- **The problem**
Below are records; give the number of their lines that contain "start", and only that number.

- **Entries provided**
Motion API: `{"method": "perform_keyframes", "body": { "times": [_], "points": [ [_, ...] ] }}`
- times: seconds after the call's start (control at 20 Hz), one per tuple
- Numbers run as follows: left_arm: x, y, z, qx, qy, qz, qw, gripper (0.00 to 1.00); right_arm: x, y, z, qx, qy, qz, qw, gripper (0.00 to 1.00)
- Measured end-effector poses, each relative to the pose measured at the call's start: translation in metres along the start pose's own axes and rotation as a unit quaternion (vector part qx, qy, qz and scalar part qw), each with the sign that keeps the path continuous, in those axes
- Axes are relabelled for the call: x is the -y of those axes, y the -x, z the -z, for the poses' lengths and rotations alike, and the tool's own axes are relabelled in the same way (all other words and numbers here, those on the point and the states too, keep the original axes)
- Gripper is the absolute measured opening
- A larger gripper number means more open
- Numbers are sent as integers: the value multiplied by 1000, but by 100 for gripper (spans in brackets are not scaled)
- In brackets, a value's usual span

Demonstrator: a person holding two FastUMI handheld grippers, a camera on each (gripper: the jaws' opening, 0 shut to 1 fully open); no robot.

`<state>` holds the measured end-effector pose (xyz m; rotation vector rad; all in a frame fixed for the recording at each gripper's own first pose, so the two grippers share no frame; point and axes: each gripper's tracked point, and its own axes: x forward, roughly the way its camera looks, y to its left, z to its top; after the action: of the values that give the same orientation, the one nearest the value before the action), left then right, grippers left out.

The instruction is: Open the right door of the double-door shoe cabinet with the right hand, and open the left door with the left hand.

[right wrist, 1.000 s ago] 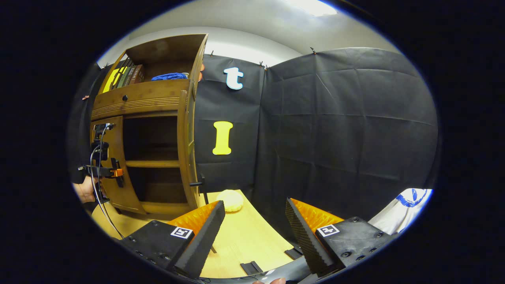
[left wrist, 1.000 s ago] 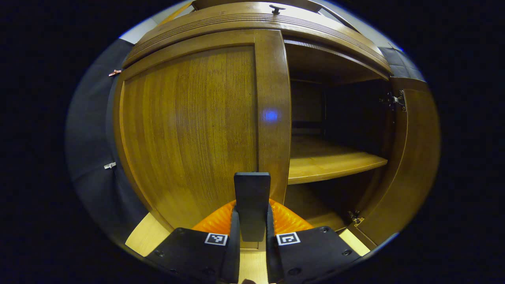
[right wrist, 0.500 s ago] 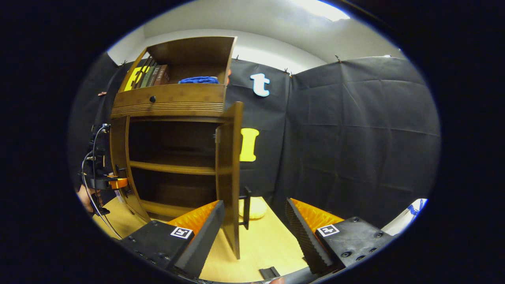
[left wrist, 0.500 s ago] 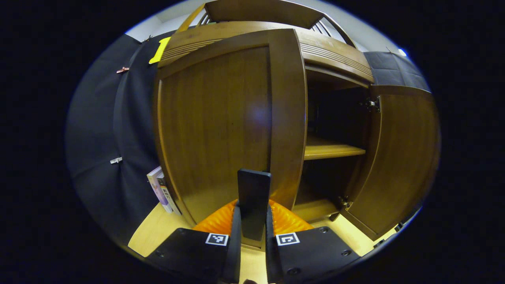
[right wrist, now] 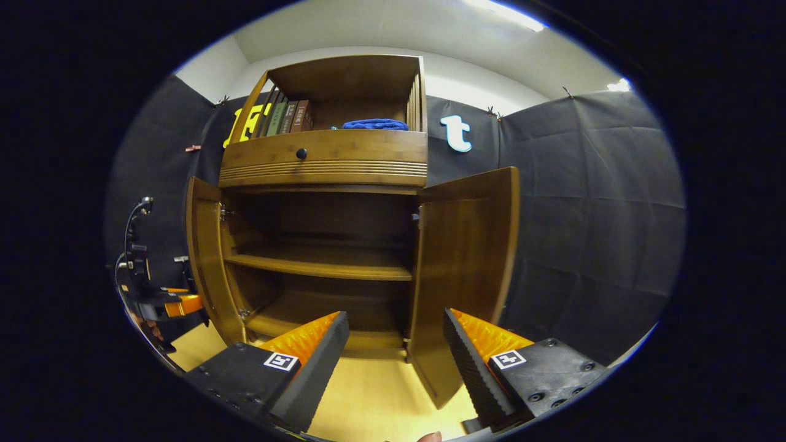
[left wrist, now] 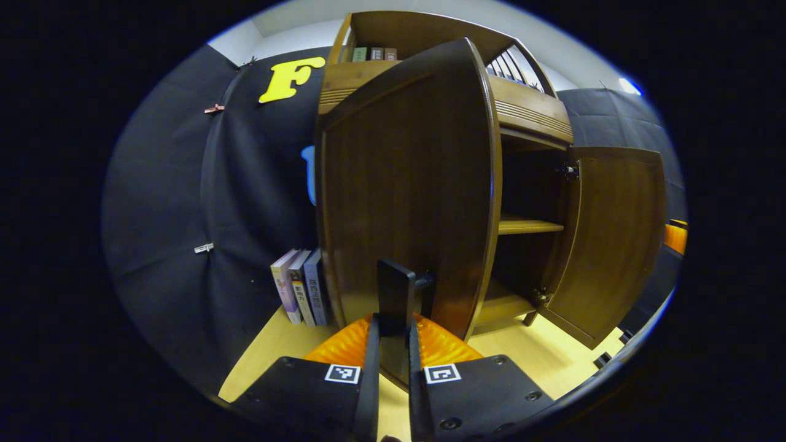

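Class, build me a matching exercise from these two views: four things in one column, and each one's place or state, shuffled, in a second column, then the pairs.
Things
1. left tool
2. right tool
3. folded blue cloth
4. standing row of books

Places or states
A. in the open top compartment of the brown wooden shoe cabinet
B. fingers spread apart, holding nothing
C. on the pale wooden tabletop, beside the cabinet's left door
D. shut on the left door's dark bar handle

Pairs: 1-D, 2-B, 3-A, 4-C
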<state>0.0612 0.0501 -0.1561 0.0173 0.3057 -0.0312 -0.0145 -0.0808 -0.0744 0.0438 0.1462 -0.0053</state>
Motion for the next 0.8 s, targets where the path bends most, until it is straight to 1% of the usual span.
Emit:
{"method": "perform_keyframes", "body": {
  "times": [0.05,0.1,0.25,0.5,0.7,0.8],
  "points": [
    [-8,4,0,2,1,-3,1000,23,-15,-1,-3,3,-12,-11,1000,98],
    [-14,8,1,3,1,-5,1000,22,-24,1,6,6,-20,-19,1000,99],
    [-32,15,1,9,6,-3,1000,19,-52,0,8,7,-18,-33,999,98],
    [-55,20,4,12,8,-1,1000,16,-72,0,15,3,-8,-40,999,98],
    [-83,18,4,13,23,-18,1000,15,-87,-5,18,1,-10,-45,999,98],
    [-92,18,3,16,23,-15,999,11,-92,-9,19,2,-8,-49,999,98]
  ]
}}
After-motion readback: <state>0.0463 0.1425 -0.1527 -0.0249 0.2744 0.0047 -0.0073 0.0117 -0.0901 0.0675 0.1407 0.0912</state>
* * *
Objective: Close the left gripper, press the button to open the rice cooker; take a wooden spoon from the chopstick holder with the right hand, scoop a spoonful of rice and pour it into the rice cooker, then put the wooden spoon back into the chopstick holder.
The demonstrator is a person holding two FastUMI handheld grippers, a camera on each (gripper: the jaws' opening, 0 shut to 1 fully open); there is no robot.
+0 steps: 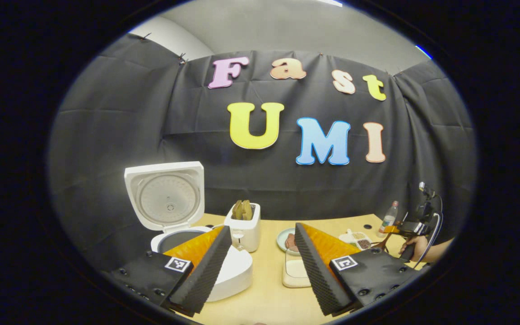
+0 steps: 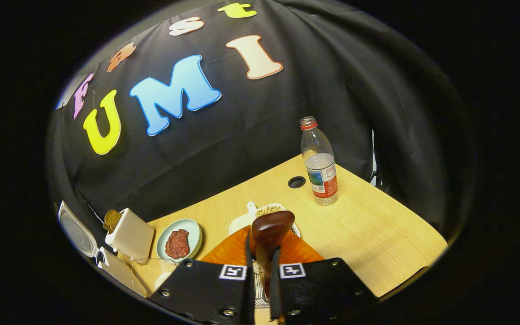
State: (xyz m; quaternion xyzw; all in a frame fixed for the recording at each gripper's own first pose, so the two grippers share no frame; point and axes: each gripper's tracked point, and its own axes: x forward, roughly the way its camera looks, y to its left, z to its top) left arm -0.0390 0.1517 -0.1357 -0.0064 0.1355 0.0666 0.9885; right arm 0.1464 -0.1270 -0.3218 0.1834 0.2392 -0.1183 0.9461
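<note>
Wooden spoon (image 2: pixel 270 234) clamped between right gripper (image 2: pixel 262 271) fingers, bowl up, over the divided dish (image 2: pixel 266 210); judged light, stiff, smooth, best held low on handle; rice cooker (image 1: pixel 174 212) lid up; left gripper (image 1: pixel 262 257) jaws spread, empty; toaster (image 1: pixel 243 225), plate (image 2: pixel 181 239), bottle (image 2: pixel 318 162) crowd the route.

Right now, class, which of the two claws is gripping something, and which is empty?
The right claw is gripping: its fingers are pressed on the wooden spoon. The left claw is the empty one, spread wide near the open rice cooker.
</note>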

- **Expected output**
2